[YOUR TASK]: Reproduce every line that appears below, precisely and completely.
= = = =
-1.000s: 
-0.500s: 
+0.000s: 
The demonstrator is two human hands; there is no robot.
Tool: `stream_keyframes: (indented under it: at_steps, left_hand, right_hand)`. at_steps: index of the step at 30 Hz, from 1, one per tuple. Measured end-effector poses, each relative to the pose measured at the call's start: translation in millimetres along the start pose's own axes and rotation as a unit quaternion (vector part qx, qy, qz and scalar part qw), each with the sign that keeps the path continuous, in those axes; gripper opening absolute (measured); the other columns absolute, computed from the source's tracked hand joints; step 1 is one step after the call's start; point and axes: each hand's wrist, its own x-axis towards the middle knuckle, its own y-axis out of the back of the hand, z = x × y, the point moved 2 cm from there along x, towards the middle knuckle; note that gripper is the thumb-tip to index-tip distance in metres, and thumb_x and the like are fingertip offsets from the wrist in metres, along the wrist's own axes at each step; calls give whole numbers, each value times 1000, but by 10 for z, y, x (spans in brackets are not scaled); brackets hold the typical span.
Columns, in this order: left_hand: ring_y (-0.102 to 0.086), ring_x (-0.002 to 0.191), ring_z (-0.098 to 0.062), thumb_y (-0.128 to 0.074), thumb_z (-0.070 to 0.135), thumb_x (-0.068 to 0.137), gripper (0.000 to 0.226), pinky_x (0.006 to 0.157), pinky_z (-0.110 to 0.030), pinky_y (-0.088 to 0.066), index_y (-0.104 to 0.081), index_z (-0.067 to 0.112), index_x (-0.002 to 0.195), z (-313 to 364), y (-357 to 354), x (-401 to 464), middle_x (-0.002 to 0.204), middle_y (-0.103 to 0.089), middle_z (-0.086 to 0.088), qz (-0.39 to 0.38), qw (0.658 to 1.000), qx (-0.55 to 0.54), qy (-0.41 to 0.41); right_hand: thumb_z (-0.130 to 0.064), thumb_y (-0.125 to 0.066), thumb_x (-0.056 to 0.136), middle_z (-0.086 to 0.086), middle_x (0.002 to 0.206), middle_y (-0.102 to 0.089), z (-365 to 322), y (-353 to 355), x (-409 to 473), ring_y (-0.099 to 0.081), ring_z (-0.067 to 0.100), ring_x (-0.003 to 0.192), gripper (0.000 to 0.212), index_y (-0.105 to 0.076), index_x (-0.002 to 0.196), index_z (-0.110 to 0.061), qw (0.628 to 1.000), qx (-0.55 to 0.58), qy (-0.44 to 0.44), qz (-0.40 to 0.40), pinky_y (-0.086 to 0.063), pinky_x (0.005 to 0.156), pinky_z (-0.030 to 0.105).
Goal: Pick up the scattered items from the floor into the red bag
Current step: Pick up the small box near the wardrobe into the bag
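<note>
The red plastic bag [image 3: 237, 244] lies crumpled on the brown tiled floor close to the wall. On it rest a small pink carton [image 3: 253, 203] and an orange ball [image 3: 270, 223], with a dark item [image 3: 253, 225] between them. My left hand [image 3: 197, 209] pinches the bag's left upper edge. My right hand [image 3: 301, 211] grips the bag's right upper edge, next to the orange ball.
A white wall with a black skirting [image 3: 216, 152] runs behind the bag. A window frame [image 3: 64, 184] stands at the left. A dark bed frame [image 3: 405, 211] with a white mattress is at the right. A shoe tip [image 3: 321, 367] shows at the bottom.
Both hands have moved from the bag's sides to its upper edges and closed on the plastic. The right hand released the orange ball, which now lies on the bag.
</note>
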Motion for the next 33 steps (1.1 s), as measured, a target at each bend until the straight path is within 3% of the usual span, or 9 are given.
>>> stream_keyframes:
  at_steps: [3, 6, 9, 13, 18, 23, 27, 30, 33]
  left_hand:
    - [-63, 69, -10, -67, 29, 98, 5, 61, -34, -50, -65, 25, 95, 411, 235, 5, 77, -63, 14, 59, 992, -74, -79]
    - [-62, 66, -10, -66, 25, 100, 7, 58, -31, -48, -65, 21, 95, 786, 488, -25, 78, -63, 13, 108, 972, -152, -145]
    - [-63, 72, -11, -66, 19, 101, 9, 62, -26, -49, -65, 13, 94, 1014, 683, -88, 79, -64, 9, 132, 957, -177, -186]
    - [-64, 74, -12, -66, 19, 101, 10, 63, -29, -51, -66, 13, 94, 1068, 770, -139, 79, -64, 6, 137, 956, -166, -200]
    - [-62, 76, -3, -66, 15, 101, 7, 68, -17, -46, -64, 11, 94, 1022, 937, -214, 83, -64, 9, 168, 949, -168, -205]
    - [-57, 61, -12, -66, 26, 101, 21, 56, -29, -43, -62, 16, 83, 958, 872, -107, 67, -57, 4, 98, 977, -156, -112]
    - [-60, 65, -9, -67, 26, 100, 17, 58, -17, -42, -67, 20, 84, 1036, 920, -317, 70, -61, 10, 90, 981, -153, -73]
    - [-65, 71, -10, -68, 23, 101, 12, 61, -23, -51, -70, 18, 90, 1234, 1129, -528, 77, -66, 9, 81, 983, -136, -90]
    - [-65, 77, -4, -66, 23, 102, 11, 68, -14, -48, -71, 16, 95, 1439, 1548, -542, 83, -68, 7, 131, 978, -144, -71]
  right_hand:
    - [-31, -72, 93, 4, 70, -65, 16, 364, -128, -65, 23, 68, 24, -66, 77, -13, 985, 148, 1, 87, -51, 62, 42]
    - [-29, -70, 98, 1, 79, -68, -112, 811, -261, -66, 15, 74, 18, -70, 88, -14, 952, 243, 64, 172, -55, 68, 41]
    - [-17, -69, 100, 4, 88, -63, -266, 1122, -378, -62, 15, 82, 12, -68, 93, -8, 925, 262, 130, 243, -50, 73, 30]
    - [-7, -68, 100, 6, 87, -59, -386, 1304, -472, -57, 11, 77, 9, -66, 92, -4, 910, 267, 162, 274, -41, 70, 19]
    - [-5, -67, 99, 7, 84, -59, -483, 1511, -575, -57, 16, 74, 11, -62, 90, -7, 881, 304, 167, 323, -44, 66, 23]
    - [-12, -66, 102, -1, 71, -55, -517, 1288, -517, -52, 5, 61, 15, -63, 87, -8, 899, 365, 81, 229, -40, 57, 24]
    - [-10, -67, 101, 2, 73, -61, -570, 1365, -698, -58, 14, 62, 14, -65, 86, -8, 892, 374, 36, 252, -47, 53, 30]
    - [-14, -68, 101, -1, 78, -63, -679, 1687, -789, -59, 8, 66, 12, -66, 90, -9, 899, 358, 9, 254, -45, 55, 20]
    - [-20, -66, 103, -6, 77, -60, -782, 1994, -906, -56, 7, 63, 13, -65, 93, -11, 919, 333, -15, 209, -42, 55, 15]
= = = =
[ANSWER BOX]:
-1.000s: 
-0.500s: 
+0.000s: 
The demonstrator is two human hands; there is no robot.
Tool: `stream_keyframes: (indented under it: at_steps, left_hand, right_hand)`. at_steps: index of the step at 30 Hz, from 1, one per tuple. Measured end-effector poses, each relative to the pose measured at the call's start: translation in millimetres along the start pose's own axes and rotation as a unit quaternion (vector part qx, qy, qz and scalar part qw), each with the sign that keeps the path continuous, in those axes; gripper opening absolute (measured); the other columns absolute, computed from the source's tracked hand joints; step 1 is one step after the call's start; point and axes: each hand's wrist, its own x-axis towards the middle knuckle, its own y-axis out of the back of the hand, z = x × y, the point moved 2 cm from there along x, towards the middle knuckle; note that gripper is the thumb-tip to index-tip distance in metres, and thumb_x and the like are fingertip offsets from the wrist in metres, along the wrist's own axes at each step; calls give whole numbers, each value times 1000, but by 10 for z, y, x (spans in brackets are not scaled); brackets hold the typical span.
Columns, in this order: left_hand: ring_y (-0.102 to 0.086), ring_x (-0.002 to 0.191), ring_z (-0.098 to 0.062), thumb_y (-0.128 to 0.074), thumb_z (-0.070 to 0.135), thumb_x (-0.068 to 0.137), gripper (0.000 to 0.226), pinky_x (0.006 to 0.157), pinky_z (-0.110 to 0.030), pinky_y (-0.088 to 0.066), index_y (-0.104 to 0.081), index_z (-0.067 to 0.112), index_x (-0.002 to 0.195), z (-313 to 364), y (-357 to 354), x (-401 to 464), middle_x (-0.002 to 0.204), middle_y (-0.103 to 0.089), middle_z (-0.086 to 0.088), qz (-0.39 to 0.38), qw (0.658 to 1.000), qx (-0.55 to 0.54), qy (-0.41 to 0.41); right_hand: thumb_z (-0.130 to 0.064), thumb_y (-0.125 to 0.066), thumb_x (-0.056 to 0.136), middle_z (-0.086 to 0.086), middle_x (0.002 to 0.206), middle_y (-0.102 to 0.089), z (-365 to 322), y (-353 to 355), x (-409 to 473), ring_y (-0.099 to 0.081), ring_z (-0.067 to 0.100), ring_x (-0.003 to 0.192), gripper (0.000 to 0.212), index_y (-0.105 to 0.076), index_x (-0.002 to 0.196), index_z (-0.110 to 0.061), qw (0.628 to 1.000), qx (-0.55 to 0.58), qy (-0.44 to 0.44), qz (-0.40 to 0.40), pinky_y (-0.086 to 0.063), pinky_x (0.005 to 0.156), pinky_z (-0.030 to 0.105).
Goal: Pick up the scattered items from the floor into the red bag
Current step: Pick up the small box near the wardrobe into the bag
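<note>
The red plastic bag [image 3: 237, 244] lies crumpled on the brown tiled floor close to the wall. On it rest a small pink carton [image 3: 253, 203] and an orange ball [image 3: 270, 223], with a dark item [image 3: 253, 225] between them. My left hand [image 3: 197, 209] pinches the bag's left upper edge. My right hand [image 3: 301, 211] grips the bag's right upper edge, next to the orange ball.
A white wall with a black skirting [image 3: 216, 152] runs behind the bag. A window frame [image 3: 64, 184] stands at the left. A dark bed frame [image 3: 405, 211] with a white mattress is at the right. A shoe tip [image 3: 321, 367] shows at the bottom.
Both hands have moved from the bag's sides to its upper edges and closed on the plastic. The right hand released the orange ball, which now lies on the bag.
</note>
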Motion for the next 33 steps (1.1 s), as measured, a target at each bend until the straight path is within 3% of the usual span, or 9 are given.
>>> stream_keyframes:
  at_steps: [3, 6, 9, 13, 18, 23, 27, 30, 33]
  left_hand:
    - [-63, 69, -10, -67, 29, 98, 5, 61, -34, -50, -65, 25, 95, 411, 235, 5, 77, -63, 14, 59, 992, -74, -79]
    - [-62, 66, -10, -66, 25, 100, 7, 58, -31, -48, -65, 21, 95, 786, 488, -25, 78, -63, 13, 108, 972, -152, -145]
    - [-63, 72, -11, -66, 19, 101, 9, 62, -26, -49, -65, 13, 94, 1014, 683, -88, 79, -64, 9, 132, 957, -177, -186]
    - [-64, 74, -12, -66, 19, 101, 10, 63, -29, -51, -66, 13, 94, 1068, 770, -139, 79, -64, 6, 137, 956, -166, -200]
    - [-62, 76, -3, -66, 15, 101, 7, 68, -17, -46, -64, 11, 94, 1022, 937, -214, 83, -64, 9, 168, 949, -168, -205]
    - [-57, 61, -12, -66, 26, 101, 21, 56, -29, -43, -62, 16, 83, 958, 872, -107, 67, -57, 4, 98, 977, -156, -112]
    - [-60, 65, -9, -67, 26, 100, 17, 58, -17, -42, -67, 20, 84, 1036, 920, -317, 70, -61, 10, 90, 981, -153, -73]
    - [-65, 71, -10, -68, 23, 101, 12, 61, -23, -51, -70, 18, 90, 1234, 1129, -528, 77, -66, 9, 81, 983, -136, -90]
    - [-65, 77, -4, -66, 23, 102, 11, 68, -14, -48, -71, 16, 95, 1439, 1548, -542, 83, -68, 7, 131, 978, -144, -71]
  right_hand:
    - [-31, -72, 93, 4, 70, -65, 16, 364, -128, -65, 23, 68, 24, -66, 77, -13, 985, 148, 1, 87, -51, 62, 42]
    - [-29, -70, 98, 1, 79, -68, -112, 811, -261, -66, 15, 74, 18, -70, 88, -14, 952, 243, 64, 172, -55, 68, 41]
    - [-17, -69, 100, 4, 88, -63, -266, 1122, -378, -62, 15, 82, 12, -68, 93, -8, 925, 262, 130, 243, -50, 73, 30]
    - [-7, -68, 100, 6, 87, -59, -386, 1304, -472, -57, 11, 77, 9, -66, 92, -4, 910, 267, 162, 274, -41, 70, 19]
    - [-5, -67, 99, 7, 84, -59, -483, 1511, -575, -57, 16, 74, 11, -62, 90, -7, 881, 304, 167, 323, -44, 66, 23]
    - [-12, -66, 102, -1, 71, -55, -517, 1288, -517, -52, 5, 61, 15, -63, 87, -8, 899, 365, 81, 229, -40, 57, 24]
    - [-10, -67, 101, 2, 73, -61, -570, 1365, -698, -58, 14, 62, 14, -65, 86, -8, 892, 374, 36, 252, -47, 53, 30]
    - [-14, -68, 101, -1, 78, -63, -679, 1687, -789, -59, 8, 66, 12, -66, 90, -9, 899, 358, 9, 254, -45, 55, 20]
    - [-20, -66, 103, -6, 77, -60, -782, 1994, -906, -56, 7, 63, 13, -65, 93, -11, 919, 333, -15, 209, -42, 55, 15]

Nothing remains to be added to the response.